**PROBLEM TO WORK ON**: The listing is to be duplicated in full, exactly as written.

**COLLECTED MATERIAL**:
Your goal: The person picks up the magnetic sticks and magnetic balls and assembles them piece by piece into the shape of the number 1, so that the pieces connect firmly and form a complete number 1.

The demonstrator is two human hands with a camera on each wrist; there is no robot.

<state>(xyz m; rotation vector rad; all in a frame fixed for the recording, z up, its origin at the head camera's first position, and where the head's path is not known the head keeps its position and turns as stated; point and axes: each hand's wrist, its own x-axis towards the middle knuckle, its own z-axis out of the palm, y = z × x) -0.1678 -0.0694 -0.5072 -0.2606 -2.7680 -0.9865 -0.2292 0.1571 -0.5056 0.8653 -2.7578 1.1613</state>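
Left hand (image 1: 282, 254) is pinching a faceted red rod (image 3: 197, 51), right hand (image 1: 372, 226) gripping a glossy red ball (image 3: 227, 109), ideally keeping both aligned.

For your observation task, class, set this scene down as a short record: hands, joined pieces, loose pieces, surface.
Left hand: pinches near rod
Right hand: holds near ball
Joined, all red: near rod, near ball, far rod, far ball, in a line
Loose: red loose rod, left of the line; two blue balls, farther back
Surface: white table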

**ANSWER SPACE**:
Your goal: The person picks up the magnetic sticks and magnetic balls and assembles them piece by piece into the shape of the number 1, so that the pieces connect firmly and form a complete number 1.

The demonstrator is two human hands with a camera on each wrist; there is no robot.

<state>(xyz m; rotation vector rad; all in a frame fixed for the recording, z up, its origin at the head camera's first position, and where the head's path is not known the head keeps its position and turns as stated; point and axes: each hand's wrist, its own x-axis towards the middle knuckle, its own z-axis out of the palm, y = z × x) -0.1678 -0.0694 -0.5072 -0.2606 -2.7680 -0.9865 -0.2292 0.1571 -0.5056 0.8653 -2.7578 1.1613</state>
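Left hand (image 1: 282, 254) is pinching a faceted red rod (image 3: 197, 51), right hand (image 1: 372, 226) gripping a glossy red ball (image 3: 227, 109), ideally keeping both aligned.

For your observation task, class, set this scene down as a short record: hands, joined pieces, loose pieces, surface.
Left hand: pinches near rod
Right hand: holds near ball
Joined, all red: near rod, near ball, far rod, far ball, in a line
Loose: red loose rod, left of the line; two blue balls, farther back
Surface: white table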

The response to this exercise is now finished.